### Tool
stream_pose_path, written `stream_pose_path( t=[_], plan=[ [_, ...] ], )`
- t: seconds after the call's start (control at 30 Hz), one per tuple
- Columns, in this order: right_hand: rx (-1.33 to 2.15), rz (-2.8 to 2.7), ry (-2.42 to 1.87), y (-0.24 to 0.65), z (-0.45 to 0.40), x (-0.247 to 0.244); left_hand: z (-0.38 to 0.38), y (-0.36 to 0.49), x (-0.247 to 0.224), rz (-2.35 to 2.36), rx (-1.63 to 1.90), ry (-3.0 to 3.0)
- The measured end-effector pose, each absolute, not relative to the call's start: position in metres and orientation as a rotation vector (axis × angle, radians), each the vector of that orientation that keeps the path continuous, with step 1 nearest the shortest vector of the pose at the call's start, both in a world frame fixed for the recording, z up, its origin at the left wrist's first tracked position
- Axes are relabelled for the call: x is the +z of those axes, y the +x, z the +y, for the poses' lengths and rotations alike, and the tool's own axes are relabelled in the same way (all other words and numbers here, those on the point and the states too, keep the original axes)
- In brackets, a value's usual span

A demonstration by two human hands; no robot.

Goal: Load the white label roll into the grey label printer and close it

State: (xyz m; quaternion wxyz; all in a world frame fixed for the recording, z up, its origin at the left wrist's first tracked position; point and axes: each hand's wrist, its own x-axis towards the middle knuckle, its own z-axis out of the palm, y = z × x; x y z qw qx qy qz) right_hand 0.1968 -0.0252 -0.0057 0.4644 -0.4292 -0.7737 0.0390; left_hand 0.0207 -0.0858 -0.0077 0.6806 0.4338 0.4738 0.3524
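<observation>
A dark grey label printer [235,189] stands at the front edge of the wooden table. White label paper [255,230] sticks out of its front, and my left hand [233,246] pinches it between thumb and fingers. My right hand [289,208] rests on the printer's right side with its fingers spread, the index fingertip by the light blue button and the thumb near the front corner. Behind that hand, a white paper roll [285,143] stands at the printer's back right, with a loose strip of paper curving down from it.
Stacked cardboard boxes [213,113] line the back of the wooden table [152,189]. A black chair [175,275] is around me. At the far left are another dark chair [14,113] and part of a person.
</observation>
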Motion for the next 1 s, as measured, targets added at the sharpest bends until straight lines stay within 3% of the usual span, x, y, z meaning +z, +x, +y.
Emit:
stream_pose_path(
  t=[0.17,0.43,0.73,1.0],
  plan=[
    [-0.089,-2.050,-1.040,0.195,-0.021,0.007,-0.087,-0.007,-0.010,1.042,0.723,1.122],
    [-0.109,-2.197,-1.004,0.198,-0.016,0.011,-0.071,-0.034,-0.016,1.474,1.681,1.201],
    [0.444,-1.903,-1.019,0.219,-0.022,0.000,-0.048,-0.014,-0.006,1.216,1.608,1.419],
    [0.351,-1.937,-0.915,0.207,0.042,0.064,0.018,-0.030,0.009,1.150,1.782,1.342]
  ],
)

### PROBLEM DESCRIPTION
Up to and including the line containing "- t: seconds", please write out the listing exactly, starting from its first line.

### ANSWER FOR THE TASK
### Tool
stream_pose_path, written `stream_pose_path( t=[_], plan=[ [_, ...] ], )`
- t: seconds after the call's start (control at 30 Hz), one per tuple

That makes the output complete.